Baker explained that one of the most common forms of tax evasion comes through cheating of customs and value added taxes on goods flowing in and out of countries.
“Most of the commercial tax evasion is done through the mispricing of trade - overpricing imports and underpricing exports,” he said.
According to GFI, Nigeria has experienced the biggest amount of illicit outflow, with nearly $90 billion leaving the country illegally since 1979.
Baker suggested using technology to stem this problem.

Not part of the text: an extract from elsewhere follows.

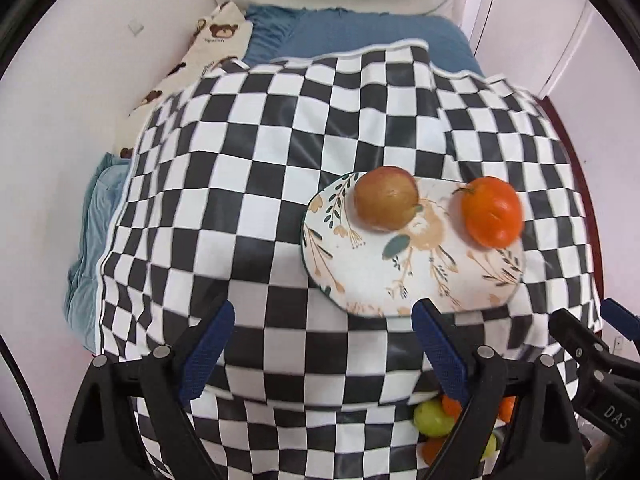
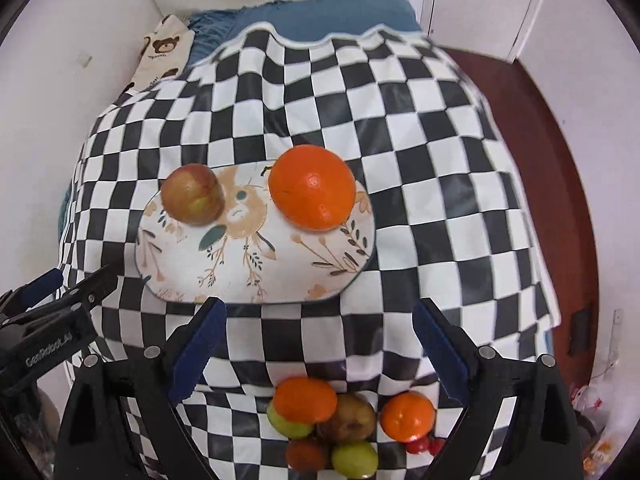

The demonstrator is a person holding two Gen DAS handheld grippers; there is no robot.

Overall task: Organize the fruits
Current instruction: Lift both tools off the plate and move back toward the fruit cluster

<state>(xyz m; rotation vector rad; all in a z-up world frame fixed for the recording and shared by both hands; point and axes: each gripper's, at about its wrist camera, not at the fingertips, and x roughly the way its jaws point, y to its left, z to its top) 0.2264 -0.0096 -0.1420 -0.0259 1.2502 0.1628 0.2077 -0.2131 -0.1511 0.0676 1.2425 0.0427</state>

“There is a growing availability of world market pricing data that is accessible online, so that customs and port officials in developing countries, holding an iPad would be able to look at an invoice or look at incoming or outgoing cargo and very quickly be able to check what is a similar price on this kind of commodity,” he said
He added his group and governments from emerging economies such as South Africa are meeting next week in London for a Trade Mispricing Roundtable.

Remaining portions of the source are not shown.